Whereas C.S. Lewis reads Paradise Lost as representing Christian orthodoxy, Philip Pullman is partial to a neo-Romantic interpretation of the epic as highly subversive, even satanic. Both of these readings are misreadings in the Bloomian sense, which seek to clear creative space for these authors and their own retellings of the Fall myth. I argue that both Lewis and Pullman intend to strengthen their own authorial profile by intertextually linking their works to Milton’s epic; Lewis, in his self-fashioned role of ‘Christian fantasist’, sets out to correct supposed poetic mistakes that weaken the Christian message of the epic with Perelandra, whereas Pullman highlights the subversive elements present in Paradise Lost in His Dark Materials, in order to support his image of ‘atheist rebel’. Their opposed readings of Paradise Lost profit from the critical debate surrounding Milton’s intentions with his epic that has been going on almost from the moment of its publication, and William Blake’s famous notion that Milton was “of the Devil’s party without knowing it”.

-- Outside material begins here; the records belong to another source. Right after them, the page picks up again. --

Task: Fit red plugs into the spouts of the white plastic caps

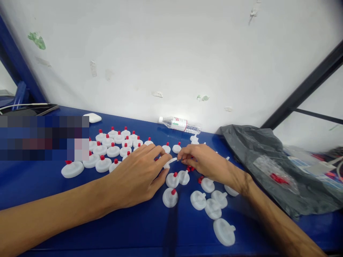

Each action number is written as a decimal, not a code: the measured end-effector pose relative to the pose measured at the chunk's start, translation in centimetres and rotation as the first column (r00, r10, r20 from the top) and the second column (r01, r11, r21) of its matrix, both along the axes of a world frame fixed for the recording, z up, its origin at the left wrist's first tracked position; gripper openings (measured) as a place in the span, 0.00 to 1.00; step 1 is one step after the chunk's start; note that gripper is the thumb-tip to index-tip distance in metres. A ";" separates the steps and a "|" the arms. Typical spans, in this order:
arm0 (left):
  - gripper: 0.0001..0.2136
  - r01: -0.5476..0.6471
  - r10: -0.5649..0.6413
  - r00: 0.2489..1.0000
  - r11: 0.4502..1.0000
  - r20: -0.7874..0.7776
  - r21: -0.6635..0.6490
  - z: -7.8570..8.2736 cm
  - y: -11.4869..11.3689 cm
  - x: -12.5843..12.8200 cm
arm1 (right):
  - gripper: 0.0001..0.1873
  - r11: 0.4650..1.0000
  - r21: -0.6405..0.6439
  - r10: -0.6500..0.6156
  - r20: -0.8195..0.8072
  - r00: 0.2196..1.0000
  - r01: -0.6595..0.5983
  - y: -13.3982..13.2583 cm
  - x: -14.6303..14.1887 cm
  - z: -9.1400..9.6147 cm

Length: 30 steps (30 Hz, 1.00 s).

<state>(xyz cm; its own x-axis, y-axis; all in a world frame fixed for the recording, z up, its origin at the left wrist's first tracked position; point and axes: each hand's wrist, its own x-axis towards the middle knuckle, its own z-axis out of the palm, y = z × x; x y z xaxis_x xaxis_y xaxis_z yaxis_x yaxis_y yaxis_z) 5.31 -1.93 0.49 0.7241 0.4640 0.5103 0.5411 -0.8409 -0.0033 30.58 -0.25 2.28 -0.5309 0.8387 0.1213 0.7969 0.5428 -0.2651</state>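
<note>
Between the thumb and fingers of my left hand (142, 173) is a round white plastic lid with a spout (170, 162), tilted and partly hidden. My right hand (207, 162) is closed at the lid's right side, its fingertips pinched together; what they grip is hidden. Small red caps (190, 168) lie under and beside my right hand. Just in front of the hands, two white lids with red caps (170, 197) sit beside an uncapped lid (183, 177). More uncapped white lids (224, 232) lie below my right forearm.
Many red-capped white lids (103, 164) stand grouped on the blue table (128, 228) at left. A clear bottle (180, 124) lies along the white wall. Dark grey plastic (249, 153) covers the right side, with a clear bag of red pieces (278, 176) on top. A blurred patch hides the left edge.
</note>
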 end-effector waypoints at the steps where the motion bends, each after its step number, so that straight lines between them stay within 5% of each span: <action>1: 0.12 -0.001 0.001 1.000 1.000 0.000 -0.003 0.0 0.0 0.0 | 0.15 1.000 0.012 0.006 0.002 1.000 -0.006 -0.1 0.0 0.0; 13: 0.13 0.015 -0.015 1.000 0.999 -0.006 -0.052 0.0 -0.1 -0.2 | 0.10 0.982 0.164 -0.067 -0.176 0.982 0.096 -1.0 -1.2 1.5; 20: 0.13 0.013 -0.013 1.000 0.998 -0.008 -0.057 -0.1 -0.1 -0.1 | 0.04 0.987 0.102 -0.060 -0.484 0.873 0.124 -2.1 -2.2 3.2; 30: 0.13 0.007 -0.008 1.000 0.999 -0.025 -0.031 -0.5 0.0 -0.3 | 0.03 0.995 0.079 -0.006 -0.544 0.839 0.058 -2.3 -2.6 2.8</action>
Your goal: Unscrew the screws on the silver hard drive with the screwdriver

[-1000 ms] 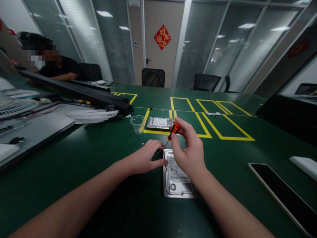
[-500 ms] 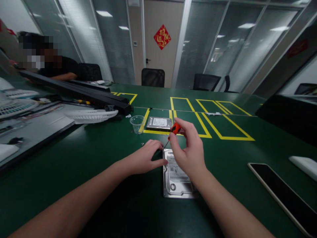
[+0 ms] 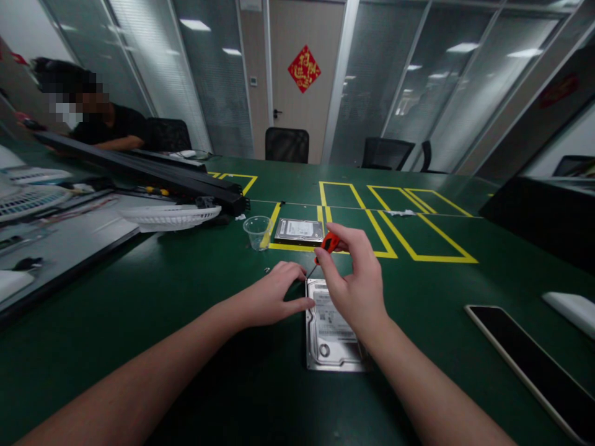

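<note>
A silver hard drive [image 3: 331, 353] with a white label lies flat on the green table in front of me. My left hand [image 3: 283, 296] grips its left edge, thumb on the top face and fingers curled by the far left corner. Between the thumb and fingers of my right hand [image 3: 356, 272] is an orange-and-black screwdriver [image 3: 329, 243], tilted, its tip down at the drive's far left corner. My right hand covers the drive's right part. Whether the tip sits in a screw is too small to tell. A tiny metal piece [image 3: 266, 269] lies left of the drive.
Beyond my hands are a second hard drive [image 3: 300, 230] and a clear plastic cup [image 3: 258, 233]. A phone [image 3: 525, 365] lies at right. White fan grilles [image 3: 171, 217] and long black bars [image 3: 153, 170] occupy the left, where another person [image 3: 111, 127] sits.
The screwdriver's handle has turned and tilted slightly to the left in my right hand's fingers. My left hand and the hard drive stay in place.
</note>
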Action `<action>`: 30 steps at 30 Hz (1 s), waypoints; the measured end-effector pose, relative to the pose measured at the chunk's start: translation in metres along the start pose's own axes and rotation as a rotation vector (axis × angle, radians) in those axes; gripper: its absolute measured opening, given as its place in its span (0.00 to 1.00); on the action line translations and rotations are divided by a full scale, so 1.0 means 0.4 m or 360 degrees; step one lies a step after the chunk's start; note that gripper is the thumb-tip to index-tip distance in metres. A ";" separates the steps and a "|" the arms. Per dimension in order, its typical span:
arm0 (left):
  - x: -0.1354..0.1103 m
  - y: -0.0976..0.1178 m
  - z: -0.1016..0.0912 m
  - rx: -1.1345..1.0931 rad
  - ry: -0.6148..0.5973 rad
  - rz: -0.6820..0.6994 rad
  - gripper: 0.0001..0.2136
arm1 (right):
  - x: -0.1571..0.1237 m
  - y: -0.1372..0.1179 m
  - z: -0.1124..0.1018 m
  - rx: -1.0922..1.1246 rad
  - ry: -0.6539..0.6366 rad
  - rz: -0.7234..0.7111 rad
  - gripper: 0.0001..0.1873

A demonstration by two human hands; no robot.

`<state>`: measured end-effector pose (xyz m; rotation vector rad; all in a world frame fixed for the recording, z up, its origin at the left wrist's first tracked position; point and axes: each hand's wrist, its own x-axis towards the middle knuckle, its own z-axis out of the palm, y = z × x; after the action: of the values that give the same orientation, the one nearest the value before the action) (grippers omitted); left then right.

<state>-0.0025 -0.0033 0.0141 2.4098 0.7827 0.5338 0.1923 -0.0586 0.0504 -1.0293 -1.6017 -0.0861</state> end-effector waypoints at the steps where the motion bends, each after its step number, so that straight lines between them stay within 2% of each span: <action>1: 0.000 0.001 0.000 0.0002 -0.0006 -0.0003 0.16 | 0.000 -0.001 0.000 0.0013 -0.0001 0.0005 0.22; 8: 0.001 0.002 0.002 0.0011 -0.0024 0.0000 0.16 | -0.013 0.007 0.007 0.0155 -0.0029 0.0076 0.27; 15: 0.000 -0.003 0.003 0.0014 0.0001 0.0012 0.16 | -0.002 0.003 0.001 0.0015 0.0000 -0.0005 0.22; 24: 0.001 0.000 0.001 -0.0007 -0.0012 -0.0011 0.16 | -0.012 0.005 0.006 0.0182 -0.0038 0.0111 0.25; 30: -0.001 -0.001 0.002 -0.0004 -0.0019 -0.0014 0.16 | -0.008 0.005 0.004 0.0040 0.0006 0.0032 0.23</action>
<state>-0.0026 -0.0035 0.0132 2.4040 0.7870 0.5158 0.1922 -0.0584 0.0464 -1.0253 -1.5849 -0.0539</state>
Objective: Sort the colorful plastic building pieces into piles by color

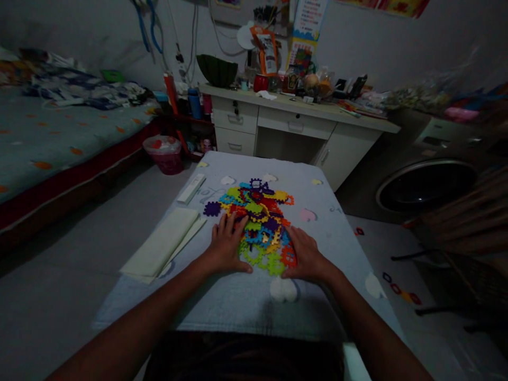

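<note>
A heap of colourful flat plastic pieces with notched edges (pixel 254 211) lies in the middle of the cloth-covered table (pixel 333 307). Green, orange, purple, blue, yellow and red ones overlap. My left hand (pixel 227 246) rests at the heap's left side, fingers spread, fingertips touching the pieces. On the opposite side my right hand (pixel 305 254) curves along the edge of the pile, thumb apart from the fingers. Neither hand grips a piece that I can see. One purple square piece (pixel 212 209) lies a little apart, left of the heap.
Folded pale paper (pixel 164 243) and a narrow white box (pixel 191 189) lie along the table's left side. Beyond stands a cluttered desk (pixel 296 127), with a washing machine (pixel 420 159) to the right. A bed (pixel 75 137) and pink bin (pixel 169 163) are at left.
</note>
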Action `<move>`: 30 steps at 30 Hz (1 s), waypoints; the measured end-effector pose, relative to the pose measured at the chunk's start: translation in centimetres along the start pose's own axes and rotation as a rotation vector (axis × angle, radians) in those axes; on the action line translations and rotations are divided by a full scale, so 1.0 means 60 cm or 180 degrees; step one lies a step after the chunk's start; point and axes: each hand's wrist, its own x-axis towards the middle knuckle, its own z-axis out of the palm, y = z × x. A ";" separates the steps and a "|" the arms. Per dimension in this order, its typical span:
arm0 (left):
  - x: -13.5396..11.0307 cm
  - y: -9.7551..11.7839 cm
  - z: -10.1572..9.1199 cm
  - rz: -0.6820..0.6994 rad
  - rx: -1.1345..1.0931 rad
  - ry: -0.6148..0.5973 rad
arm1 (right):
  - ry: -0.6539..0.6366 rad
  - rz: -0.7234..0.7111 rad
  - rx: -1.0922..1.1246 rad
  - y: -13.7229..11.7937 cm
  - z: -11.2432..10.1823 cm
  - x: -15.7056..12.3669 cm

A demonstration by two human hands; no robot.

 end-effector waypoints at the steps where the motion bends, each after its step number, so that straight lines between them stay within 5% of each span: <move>1: -0.001 0.003 0.004 0.0050 0.0013 0.0047 | 0.0059 -0.0030 0.0025 -0.006 0.004 0.003; 16: 0.014 0.014 0.017 0.0297 0.0209 0.0863 | 0.1117 -0.0533 0.0687 -0.022 -0.006 0.079; 30: 0.067 -0.036 -0.024 0.0211 -0.0355 0.1378 | 0.1578 -0.0431 0.0967 -0.083 -0.007 0.235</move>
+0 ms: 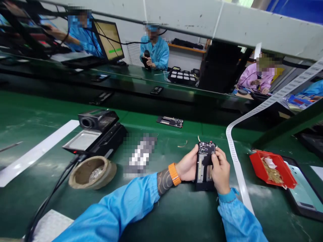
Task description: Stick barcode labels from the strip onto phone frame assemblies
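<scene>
An opened phone body (205,160) with a bare circuit board at its top stands upright on the green mat between my hands. My left hand (187,165), with an orange wristband, grips its left edge. My right hand (221,169) wraps the right edge, thumb pressed on the inside face. Both arms wear blue sleeves.
A black device on a metal tray (97,132) and a round brown dish (91,171) lie to the left. Another opened phone (170,121) lies on the belt beyond. A red bin of small parts (272,168) and a white perforated strip (238,168) are at right. Several workers sit across the line.
</scene>
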`<state>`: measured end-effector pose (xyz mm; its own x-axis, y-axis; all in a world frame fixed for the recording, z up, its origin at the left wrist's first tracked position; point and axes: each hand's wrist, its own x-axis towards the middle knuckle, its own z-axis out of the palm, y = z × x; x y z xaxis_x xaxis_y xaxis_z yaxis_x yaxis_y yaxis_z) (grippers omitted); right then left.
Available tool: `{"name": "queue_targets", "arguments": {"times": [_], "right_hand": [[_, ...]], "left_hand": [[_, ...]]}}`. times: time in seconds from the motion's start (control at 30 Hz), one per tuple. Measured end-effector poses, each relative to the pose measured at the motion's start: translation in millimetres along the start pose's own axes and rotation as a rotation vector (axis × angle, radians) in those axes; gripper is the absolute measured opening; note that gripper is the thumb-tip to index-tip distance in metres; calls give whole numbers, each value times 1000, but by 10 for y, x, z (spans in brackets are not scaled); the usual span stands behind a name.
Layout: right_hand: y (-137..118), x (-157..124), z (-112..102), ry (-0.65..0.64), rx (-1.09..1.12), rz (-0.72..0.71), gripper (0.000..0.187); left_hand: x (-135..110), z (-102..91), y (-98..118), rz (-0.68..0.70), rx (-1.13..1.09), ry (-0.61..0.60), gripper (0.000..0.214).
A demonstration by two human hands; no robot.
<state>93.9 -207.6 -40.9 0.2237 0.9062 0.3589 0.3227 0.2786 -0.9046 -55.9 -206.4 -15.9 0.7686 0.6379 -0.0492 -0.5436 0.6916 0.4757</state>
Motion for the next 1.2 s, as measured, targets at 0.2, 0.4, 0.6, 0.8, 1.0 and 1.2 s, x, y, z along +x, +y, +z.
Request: {"name": "queue_targets", "arguments": {"times": [0.2,0.4,0.6,0.8,1.0,1.2], "right_hand": [[15,17,-68,-53,-53,-1,23],[-115,1,-114,-2,-198,-259,11],[-237,-52,-75,-122,-292,-341,8],[-143,-39,-59,-63,-81,-158,24],[-108,24,-92,30,91,-16,23],[-144,73,-135,12,126,72,22]], "left_hand": [[9,-108,30,-30,-58,88,86],[14,-142,38,-17,-53,198,81],[31,-75,14,55,-63,157,80],[14,-19,83,97,-60,172,84],[-26,-94,102,50,-72,162,91],[-46,-108,110,35,-55,156,90]]}}
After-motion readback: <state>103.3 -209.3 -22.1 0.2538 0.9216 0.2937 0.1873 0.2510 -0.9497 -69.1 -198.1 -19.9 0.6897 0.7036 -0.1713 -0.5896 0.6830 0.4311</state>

It is not my intention to uncover or defend a ‘true’ or ‘correct’ reading of Paradise Lost; rather, this thesis seeks to highlight how two authors use the intriguing appeal of Milton and his greatest work to enrich and support their respective self-fashioned authorial images. This thesis will illustrate that Perelandra and His Dark Materials are so highly indebted to their predecessor’s work, however, that they both are haunted by what I call Milton’s ‘ghost’; Miltonic influence seeps into Lewis’s and Pullman’s works, so much that any attempt to break free from this strong literary predecessor results in a weakening of plot, story and characterisation in Perelandra and His Dark Materials. By trying to escape Milton’s influence, both authors end up being trapped by it.
Date:
2011
Advisor:
Tribble, Evelyn; Tankard, Paul
Degree Name:
Doctor of Philosophy
Degree Discipline:
English
Publisher:
University of Otago
Keywords:
Paradise Lost; Milton; Influence; Self-fashioning
Research Type:
Thesis
Languages:
English
Collections
- English [112]
- Thesis - Doctoral [3036]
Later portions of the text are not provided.